# Goal of the exercise:
When a line in the listing contains the string "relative", pick it out and copy it.

# Data to examine:
● ● ● ● ● ● ●

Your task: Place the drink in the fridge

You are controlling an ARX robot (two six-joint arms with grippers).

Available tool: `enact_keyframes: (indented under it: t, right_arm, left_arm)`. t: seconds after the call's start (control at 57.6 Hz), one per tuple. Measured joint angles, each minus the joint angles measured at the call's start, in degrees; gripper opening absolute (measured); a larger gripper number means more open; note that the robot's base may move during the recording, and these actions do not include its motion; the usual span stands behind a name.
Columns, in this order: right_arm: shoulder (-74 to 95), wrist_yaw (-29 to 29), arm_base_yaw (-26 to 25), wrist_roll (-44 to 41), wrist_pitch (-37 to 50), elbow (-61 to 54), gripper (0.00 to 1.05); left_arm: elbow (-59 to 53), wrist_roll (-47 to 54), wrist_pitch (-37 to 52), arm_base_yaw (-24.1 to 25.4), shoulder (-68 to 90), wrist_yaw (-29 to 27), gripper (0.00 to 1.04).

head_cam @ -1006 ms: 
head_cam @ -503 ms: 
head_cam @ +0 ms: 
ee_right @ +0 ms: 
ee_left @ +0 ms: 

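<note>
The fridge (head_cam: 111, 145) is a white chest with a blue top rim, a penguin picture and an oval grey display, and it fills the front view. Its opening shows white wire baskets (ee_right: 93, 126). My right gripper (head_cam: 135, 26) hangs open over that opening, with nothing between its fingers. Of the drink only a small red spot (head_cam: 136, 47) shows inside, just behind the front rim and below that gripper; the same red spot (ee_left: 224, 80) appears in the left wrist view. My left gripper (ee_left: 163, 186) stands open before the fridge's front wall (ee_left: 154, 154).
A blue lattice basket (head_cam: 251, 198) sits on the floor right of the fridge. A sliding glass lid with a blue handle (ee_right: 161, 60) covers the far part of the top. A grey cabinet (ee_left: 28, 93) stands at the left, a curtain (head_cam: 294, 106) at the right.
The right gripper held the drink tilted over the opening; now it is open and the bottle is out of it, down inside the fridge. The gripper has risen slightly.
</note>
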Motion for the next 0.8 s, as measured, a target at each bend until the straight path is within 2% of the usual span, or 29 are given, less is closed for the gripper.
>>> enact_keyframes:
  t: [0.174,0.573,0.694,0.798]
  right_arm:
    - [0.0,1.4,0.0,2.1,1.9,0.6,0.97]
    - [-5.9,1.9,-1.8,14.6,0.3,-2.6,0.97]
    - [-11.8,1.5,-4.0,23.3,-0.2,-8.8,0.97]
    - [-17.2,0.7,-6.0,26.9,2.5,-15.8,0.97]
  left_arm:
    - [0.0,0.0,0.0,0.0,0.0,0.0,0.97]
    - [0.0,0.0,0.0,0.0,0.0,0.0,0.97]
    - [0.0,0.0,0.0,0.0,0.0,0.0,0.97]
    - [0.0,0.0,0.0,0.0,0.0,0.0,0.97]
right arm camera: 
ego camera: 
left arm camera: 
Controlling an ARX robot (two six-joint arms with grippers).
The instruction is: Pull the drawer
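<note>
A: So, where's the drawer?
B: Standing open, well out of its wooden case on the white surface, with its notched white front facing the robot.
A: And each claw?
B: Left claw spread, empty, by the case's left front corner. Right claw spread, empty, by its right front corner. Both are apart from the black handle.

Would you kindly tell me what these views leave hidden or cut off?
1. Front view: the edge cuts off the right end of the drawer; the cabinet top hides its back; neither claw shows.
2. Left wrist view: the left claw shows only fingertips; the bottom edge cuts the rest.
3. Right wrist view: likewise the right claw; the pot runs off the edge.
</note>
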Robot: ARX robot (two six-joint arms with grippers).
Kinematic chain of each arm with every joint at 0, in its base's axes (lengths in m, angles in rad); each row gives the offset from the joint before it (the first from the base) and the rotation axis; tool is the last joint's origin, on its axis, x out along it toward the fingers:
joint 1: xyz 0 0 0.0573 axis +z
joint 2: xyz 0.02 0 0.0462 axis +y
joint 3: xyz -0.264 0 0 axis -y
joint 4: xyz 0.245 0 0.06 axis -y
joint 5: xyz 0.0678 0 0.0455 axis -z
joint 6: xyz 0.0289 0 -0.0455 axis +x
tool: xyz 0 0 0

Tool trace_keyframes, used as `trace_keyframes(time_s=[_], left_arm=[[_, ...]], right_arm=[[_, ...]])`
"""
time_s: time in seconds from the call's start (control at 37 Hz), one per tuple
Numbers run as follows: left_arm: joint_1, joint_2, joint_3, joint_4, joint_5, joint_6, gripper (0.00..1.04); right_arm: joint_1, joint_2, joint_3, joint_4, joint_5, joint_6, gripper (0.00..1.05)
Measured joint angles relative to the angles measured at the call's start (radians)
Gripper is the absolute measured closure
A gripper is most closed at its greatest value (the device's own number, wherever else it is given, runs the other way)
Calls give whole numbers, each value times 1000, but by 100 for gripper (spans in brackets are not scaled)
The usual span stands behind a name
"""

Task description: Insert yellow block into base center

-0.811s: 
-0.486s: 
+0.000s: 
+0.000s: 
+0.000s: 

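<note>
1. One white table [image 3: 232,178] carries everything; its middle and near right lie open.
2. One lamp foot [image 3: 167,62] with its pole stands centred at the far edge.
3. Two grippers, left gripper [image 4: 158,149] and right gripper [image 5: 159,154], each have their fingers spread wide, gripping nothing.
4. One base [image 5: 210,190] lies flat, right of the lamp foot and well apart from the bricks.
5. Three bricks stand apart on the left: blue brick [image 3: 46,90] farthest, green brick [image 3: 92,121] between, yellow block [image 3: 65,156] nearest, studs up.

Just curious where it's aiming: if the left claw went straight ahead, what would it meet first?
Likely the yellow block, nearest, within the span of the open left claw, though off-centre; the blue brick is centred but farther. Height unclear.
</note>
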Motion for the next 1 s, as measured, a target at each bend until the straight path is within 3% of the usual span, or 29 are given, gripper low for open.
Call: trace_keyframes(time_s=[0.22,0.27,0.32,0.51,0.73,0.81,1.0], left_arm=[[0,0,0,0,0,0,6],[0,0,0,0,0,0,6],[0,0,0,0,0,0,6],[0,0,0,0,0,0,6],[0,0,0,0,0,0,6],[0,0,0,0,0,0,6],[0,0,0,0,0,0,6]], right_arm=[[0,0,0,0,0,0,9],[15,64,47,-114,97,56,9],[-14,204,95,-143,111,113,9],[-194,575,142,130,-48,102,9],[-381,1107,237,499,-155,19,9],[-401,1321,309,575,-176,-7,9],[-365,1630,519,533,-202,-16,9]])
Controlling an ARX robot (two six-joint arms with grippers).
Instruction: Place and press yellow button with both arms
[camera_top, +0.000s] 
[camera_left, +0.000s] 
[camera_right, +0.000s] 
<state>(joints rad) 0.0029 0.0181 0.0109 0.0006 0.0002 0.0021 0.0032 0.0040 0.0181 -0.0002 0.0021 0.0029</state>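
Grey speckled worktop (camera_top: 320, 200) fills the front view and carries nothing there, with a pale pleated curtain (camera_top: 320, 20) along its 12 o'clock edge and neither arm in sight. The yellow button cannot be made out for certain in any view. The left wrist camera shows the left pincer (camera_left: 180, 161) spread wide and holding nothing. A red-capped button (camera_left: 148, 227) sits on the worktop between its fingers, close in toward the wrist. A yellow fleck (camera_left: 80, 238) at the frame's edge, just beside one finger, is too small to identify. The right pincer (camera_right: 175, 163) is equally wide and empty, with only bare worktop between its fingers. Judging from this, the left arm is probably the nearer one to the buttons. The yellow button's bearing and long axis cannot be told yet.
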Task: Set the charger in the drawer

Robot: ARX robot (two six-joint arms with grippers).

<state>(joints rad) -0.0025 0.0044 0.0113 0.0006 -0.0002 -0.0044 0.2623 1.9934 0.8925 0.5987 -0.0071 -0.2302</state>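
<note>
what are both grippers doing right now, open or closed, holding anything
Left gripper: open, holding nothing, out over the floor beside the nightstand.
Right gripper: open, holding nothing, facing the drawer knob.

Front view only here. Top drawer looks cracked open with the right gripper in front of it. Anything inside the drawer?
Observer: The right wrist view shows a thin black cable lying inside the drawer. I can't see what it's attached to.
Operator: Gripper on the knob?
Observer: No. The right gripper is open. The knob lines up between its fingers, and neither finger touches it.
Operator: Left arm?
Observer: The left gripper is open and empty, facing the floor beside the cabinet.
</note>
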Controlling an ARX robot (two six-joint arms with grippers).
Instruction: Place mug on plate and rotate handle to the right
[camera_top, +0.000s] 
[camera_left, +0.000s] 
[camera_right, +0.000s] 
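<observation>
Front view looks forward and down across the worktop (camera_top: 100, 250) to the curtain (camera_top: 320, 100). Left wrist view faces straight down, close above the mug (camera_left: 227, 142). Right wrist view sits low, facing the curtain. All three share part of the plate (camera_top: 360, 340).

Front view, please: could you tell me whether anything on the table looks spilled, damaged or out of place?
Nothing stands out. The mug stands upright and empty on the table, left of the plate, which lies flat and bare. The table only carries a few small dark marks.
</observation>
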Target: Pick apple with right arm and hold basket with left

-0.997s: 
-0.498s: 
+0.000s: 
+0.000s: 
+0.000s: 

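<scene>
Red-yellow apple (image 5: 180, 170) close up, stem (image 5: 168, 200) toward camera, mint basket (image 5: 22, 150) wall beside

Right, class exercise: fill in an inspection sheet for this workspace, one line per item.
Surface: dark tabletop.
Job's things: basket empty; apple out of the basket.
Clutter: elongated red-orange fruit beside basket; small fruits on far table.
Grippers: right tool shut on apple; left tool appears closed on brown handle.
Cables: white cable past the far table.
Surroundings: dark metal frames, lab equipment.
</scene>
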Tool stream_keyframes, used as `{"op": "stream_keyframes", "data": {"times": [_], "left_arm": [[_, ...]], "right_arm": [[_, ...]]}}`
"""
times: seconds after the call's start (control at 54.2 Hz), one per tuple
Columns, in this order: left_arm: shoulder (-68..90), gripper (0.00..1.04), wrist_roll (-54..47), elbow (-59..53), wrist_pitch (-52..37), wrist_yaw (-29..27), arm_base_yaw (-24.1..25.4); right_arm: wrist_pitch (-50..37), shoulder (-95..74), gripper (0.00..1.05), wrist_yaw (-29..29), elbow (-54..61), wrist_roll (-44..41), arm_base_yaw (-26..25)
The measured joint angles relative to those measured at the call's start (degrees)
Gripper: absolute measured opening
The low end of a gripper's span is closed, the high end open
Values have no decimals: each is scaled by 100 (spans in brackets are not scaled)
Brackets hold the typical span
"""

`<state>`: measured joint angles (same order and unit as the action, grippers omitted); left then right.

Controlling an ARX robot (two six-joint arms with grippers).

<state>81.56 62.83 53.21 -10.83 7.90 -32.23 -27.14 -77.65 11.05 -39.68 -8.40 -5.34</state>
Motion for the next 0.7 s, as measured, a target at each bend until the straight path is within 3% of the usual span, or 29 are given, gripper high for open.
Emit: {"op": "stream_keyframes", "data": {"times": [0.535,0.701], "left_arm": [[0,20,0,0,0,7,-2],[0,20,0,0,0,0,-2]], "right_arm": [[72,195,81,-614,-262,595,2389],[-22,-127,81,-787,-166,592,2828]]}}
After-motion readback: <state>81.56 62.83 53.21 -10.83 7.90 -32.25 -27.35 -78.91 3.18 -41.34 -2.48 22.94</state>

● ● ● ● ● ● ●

# Response:
Measured joint angles relative to the angles measured at the call's start (radians)
The measured joint angles relative to those measured at the call's start (degrees)

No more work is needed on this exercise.